My research has found that around 90 percent of people are chronically dehydrated and this is having a massive impact on their quality of life. It amazes me when people say that they don’t really drink water! How do they get through the day? They must feel so crappy!

Getting properly hydrated will make a huge difference to your health, energy, vitality and immunity. Everything is influenced by the quantity and quality of the water you drink. Aim to filter your water and make it alkaline with a pH between 8 and 9.5.

Hydration Action Steps

  • Drink 6-18 cups of water each day. A good rule of thumb is to drink half your body weight in ounces.
  • Drink lemon water: 2 cups of lukewarm, filtered water with freshly-squeezed juice from 1/4 lemon. It helps cleanse the digestive system, ignite your metabolism and buffer excess acids. Despite the lemons being acidic in their natural form, lemon water is alkaline-forming to the body once consumed.
  • Enjoy organic herbal teas such as Rooibos, peppermint and nettle.

2. Go Green!

The alkaline diet is also about alkaline foods. There is conflicting information on the Internet about which foods are alkaline and which are acid-forming.
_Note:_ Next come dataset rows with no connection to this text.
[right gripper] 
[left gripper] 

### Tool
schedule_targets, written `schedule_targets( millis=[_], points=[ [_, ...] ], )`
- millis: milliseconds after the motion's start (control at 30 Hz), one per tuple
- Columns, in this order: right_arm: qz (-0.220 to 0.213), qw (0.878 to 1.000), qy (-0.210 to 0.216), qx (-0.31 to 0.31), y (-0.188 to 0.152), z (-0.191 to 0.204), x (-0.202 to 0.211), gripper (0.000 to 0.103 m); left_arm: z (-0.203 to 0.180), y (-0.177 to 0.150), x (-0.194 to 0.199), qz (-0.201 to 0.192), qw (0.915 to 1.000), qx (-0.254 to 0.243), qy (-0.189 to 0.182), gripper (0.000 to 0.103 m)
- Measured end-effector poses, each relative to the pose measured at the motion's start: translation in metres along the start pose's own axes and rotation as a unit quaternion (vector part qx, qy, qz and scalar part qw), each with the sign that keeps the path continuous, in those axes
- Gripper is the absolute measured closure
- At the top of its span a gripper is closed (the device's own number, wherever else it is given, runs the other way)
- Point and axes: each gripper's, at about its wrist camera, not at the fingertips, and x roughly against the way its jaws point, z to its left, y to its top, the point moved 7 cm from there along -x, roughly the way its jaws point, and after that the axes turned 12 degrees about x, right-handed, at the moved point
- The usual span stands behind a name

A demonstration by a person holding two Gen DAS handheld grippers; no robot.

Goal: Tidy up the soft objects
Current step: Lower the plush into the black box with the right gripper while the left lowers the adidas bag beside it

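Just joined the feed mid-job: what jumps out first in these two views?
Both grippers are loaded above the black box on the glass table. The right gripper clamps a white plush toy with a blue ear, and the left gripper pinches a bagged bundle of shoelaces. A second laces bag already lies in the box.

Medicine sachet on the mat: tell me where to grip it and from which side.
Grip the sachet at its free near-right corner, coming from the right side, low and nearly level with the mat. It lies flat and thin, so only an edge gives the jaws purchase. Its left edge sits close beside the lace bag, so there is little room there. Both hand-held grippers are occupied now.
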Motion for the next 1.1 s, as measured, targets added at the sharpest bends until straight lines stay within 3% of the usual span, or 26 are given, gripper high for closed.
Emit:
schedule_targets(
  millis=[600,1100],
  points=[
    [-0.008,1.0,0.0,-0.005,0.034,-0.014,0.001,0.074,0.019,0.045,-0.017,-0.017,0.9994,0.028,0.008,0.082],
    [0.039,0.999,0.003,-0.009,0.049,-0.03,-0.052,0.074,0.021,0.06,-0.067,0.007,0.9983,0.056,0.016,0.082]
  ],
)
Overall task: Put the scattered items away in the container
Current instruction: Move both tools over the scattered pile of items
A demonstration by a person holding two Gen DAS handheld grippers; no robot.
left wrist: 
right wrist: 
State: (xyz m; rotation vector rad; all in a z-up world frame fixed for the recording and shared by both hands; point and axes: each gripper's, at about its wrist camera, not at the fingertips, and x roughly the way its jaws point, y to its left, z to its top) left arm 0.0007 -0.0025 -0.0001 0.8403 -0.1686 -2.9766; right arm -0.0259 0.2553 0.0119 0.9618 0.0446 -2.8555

This simple rule covers 90 percent of foods:

Alkaline foods are those you already know are good for you: fresh vegetables, salads, leafy greens, low-sugar fruits, nuts, seeds and healthy oils; unrefined, organic, high-water-content foods.

And acidic foods are those you already know are bad for you: refined foods, fast foods, trans-fats, meat, dairy, sugar, caffeine, white bread, white pasta and rice, condiments, alcohol, chocolate, chips, ice cream and pizza.

Aim for a ratio of 80/20: Consume 80 percent alkaline foods to 20 percent acidic foods.

3. Transition

Take it slowly! Almost everyone who I have ever coached or had contact with who tries to do the alkaline diet 100 percent from day one fails within a week and usually after 24 hours.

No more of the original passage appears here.